Task goal — From the listing below, extract every line in which the word "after" appears.

★ ★ ★

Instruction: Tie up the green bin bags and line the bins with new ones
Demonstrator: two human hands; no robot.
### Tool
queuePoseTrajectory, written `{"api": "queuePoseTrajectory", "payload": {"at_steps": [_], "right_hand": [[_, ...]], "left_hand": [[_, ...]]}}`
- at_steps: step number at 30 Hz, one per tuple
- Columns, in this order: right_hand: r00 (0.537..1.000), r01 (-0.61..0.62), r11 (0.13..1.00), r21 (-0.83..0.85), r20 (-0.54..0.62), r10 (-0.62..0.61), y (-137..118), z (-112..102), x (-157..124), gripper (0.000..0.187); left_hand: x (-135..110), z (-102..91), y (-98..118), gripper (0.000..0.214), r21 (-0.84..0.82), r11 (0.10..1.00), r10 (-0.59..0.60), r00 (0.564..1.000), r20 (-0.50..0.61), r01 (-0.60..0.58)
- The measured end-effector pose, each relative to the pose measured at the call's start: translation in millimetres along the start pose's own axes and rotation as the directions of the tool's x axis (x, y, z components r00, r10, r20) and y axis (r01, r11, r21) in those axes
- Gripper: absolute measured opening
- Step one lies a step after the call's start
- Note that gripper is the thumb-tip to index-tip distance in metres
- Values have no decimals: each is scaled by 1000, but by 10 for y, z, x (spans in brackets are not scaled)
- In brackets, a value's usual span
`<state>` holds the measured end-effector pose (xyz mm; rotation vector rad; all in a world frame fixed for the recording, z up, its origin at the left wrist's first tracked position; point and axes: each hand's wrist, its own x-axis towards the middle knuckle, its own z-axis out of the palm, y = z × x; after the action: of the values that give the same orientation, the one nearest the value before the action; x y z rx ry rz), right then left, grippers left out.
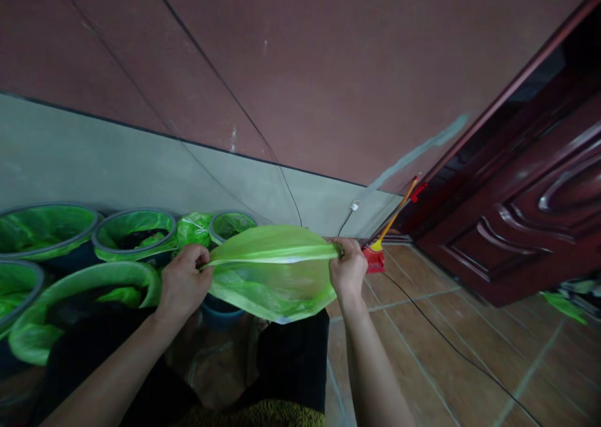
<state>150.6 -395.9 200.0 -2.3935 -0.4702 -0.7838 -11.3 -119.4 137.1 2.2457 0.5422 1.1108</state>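
Note:
A thin, translucent green plastic bag (pixel 275 283) is stretched between my two hands in front of my lap, its mouth edge pulled taut. My left hand (pixel 188 280) pinches one end of that edge, close to the lined bins. At the other end, my right hand (pixel 348 265) grips the bag with closed fingers. Just behind the bag stands a small bin (pixel 232 221) with a green liner. Beneath it, part of a blue container (pixel 220 314) shows; the rest is hidden.
To the left, several bins with green liners (pixel 134 233) stand along the wall, beside a knotted green bag (pixel 193 228). A broom with a yellow handle (pixel 397 217) and a red dustpan (pixel 374 261) lean near the dark red door (pixel 507 214). A black cable (pixel 436 327) crosses the tiled floor.

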Motion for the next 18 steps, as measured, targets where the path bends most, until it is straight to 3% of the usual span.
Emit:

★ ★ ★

Response to this exercise —
- Step one lies a step after the call's start
`<state>` holds the measured end-effector pose (xyz mm; rotation vector rad; all in a world frame fixed for the recording, z up, its origin at the left wrist's first tracked position; point and axes: each hand's wrist, its own x-axis towards the middle knuckle, its own z-axis out of the palm, y = z × x; after the action: of the values that give the same orientation, the one nearest the value before the action; x y z rx ry rz), right then left, grippers left out.

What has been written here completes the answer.